Volume 1, 2015
|Number of page(s)||4|
|Published online||15 June 2015|
Late-onset superior mesenteric artery syndrome four years following scoliosis surgery – a case report
Department of Orthopaedic Surgery, Assiut University Hospital, Assiut
2 Division of Orthopaedic Surgery, The Children’s Hospital of Philadelphia, 3401 Civic Center Boulevard, Philadelphia PA 19104, USA
* Corresponding author: firstname.lastname@example.org
Accepted: 29 April 2015
Background: Superior mesenteric artery (SMA) syndrome has been reported as an uncommon condition of external vascular compression of the SMA particularly after rapid weight loss, body casts, or after corrective surgery for spinal deformities, usually within the first few weeks after surgery.
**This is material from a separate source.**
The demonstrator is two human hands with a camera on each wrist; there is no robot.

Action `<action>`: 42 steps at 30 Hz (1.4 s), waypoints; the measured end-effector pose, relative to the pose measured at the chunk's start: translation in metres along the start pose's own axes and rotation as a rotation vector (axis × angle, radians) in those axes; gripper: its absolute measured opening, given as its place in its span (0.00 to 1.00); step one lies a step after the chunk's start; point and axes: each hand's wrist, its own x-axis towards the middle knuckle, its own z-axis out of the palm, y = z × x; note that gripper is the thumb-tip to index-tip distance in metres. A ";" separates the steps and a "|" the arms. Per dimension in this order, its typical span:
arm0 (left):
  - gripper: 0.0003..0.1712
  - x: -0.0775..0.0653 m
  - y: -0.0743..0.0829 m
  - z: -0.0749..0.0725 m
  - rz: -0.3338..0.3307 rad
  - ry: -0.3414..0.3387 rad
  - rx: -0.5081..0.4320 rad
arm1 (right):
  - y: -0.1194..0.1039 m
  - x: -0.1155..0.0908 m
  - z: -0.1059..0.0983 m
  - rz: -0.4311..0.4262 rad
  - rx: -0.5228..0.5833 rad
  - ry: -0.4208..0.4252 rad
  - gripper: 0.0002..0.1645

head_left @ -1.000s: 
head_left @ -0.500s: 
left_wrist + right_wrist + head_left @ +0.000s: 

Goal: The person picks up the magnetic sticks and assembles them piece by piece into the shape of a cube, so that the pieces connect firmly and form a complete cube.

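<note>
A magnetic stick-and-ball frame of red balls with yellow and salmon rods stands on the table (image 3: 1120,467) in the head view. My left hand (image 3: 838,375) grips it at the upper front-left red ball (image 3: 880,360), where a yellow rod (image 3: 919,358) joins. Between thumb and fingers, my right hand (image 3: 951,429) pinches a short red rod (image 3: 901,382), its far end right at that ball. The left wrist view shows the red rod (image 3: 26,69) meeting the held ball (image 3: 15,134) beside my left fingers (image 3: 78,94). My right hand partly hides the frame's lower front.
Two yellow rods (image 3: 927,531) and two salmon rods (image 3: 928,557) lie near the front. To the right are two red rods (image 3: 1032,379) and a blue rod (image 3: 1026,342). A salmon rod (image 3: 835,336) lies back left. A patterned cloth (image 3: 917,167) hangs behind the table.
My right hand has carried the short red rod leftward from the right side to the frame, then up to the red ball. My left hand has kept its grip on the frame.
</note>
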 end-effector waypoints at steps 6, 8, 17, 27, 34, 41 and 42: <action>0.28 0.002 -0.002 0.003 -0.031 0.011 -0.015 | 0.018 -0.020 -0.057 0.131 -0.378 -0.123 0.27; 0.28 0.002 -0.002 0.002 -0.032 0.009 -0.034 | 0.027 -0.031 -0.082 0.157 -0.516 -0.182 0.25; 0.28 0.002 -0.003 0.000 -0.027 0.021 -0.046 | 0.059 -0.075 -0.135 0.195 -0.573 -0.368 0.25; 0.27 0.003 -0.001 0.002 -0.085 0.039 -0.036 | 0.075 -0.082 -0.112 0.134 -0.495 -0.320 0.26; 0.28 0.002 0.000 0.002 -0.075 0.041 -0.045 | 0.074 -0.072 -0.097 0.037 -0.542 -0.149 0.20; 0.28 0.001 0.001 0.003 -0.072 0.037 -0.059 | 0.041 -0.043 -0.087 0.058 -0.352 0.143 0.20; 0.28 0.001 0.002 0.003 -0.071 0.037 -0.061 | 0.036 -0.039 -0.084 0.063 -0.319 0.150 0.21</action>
Methods: This is a retrospective report of a case of a non-verbal autistic female patient who started to develop SMA syndrome at the age of 16, 4 years after posterior spinal fusion surgery for scoliosis. She was treated conservatively by increasing oral caloric intake, which resulted in increased body weight and relief of symptoms.
Results: Seen at 10 years’ follow up, the patient is doing well, and is functional within the limits of her suboptimal cognitive and verbal conditions. She maintains good trunk balance with solid spinal fusion and intact instrumentation at latest follow up.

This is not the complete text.